**Exercise instructions:**
Nothing but the lines from the one containing "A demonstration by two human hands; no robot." through the one containing "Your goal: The", both included, should be given again, each exactly as written below.
[Information provided]
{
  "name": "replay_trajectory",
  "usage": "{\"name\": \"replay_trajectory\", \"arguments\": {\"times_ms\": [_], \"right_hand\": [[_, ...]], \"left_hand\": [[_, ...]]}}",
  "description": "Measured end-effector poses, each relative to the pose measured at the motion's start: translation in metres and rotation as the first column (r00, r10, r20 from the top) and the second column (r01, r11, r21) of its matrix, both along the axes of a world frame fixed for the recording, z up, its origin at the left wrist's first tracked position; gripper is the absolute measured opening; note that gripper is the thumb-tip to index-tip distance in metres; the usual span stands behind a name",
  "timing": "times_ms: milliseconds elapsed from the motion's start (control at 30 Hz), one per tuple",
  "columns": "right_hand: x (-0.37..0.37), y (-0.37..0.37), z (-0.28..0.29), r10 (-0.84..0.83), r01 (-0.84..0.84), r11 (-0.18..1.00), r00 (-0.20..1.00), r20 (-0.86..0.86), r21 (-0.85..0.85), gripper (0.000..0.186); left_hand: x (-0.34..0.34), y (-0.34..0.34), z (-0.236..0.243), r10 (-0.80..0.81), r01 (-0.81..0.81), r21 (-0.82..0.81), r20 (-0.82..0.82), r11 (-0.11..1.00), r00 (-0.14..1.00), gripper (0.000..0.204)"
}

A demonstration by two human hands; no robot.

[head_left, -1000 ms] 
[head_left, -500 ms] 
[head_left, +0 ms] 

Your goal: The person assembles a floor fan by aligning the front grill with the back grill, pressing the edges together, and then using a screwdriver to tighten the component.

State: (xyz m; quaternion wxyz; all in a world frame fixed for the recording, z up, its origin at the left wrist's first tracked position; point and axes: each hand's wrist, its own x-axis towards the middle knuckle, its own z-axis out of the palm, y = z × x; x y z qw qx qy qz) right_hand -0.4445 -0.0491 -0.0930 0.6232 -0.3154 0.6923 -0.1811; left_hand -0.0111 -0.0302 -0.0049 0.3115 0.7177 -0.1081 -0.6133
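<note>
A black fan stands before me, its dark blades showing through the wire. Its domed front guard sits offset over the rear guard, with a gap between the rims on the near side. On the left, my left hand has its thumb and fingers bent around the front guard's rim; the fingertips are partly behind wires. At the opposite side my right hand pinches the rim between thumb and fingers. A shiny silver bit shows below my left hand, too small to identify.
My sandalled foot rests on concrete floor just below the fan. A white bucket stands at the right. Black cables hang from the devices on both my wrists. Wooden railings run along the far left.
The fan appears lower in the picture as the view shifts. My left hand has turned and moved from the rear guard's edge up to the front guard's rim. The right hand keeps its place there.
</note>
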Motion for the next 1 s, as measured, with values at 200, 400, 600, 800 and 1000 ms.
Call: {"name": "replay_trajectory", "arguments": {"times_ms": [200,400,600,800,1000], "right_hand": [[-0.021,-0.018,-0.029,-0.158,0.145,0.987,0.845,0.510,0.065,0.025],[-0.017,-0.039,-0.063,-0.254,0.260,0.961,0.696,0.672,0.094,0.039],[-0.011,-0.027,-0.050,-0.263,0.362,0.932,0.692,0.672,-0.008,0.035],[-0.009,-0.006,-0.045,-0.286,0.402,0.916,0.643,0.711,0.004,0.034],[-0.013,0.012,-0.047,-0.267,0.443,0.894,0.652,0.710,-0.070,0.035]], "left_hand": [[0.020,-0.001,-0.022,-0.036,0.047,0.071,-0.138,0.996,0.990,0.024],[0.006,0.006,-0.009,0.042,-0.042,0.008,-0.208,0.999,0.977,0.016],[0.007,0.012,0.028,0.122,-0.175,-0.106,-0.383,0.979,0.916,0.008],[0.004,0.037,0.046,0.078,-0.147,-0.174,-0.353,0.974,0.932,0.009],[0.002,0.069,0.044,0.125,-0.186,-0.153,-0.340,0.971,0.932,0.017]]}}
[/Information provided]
**Your response:**
A demonstration by two human hands; no robot.

[head_left, -1000 ms] 
[head_left, -500 ms] 
[head_left, +0 ms] 

Your goal: The person assembles a floor fan by aligning the front grill with the back grill, pressing the edges together, and then using a screwdriver to tighten the component.

This exercise is done.